The American account of the deal omits one element that the Iranian account treats as load-bearing. President Pezeshkian’s office, in a Telegram statement Saturday evening, said the framework would be subject to ratification by Iran’s Supreme National Security Council, which is chaired by President Pezeshkian and answerable to Supreme Leader Ayatollah Ali Khamenei. The Council has historically taken between three and twelve weeks to formally endorse foreign-policy texts of comparable consequence. The Council does not meet on Sunday.
The other element Iran’s MFA wants clarified is the question Trump’s Truth Social post avoided answering directly. “No money would exchange hands,” the president wrote. Tehran’s reading of the draft text, both Baghaei and Araghchi have signalled in the past forty-eight hours, includes the unfreezing of approximately $6 billion in Iranian central-bank assets held in South Korean and Japanese banks under U.S. sanctions — the same funds that were the subject of the 2023 hostage-and-prisoner exchange and that the first Trump administration re-froze in 2025. Whether re-unfreezing those funds counts as money changing hands is, in the Iranian negotiators’ description, the kind of question that gets answered in writing or it does not get answered at all.
The pattern is one Iranian, Qatari and European diplomats have, in private, described before. Trump announces a deal in plain American terms on a U.S. social-media platform. Iranian officials respond in technical procedural terms through the Iranian foreign ministry’s press service. The texts the two governments are looking at are, in operational substance, the same text. The two governments are reading it for different audiences. The president’s domestic audience, in 2026, wants a clean victory headline before Sunday’s network shows. Iran’s domestic audience, after four months of war and rolling sanctions, wants procedural reassurance that the Supreme National Security Council is being respected.
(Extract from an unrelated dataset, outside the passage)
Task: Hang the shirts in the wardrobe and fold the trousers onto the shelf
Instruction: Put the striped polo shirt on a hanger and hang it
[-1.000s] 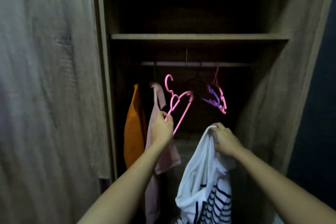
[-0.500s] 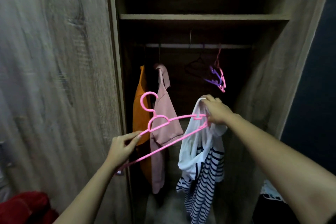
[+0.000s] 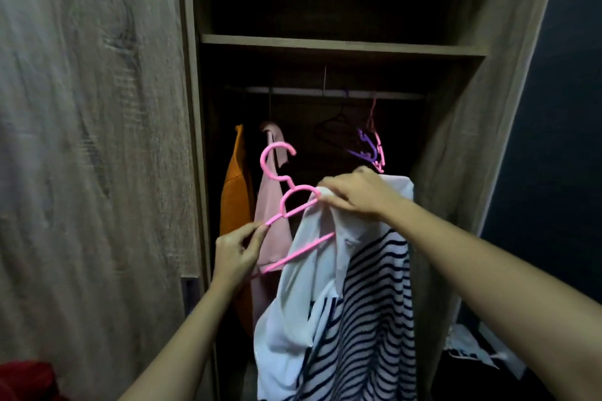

For oil markets, the Hormuz line is the part that matters most. Approximately twenty-one million barrels of crude oil and condensate move through the strait every day, roughly a fifth of global petroleum demand. The strait has been only partially open since April 8, with Iranian Revolutionary Guard inspections of tankers transiting the Iranian side of the channel slowing tanker schedules by between eighteen and thirty-six hours. A formal reopening, if it actually arrives on the schedule Trump posted, would draw Brent crude back from its recent levels toward the $85 to $88 band most pre-war analysts had projected for the summer.
Whether that arrives on Sunday or, in Baghaei’s phrasing, “in the coming days” is the question Sunday will answer. Both governments have an interest in the deal getting signed. Neither has an interest in being the one that publicly conceded the timeline. The contradiction Trump and Baghaei aired on Saturday afternoon was not, in the read of every diplomat working the channel, a sign that the deal has collapsed. It was a sign that the deal is close enough that both governments are now competing publicly to define when it begins.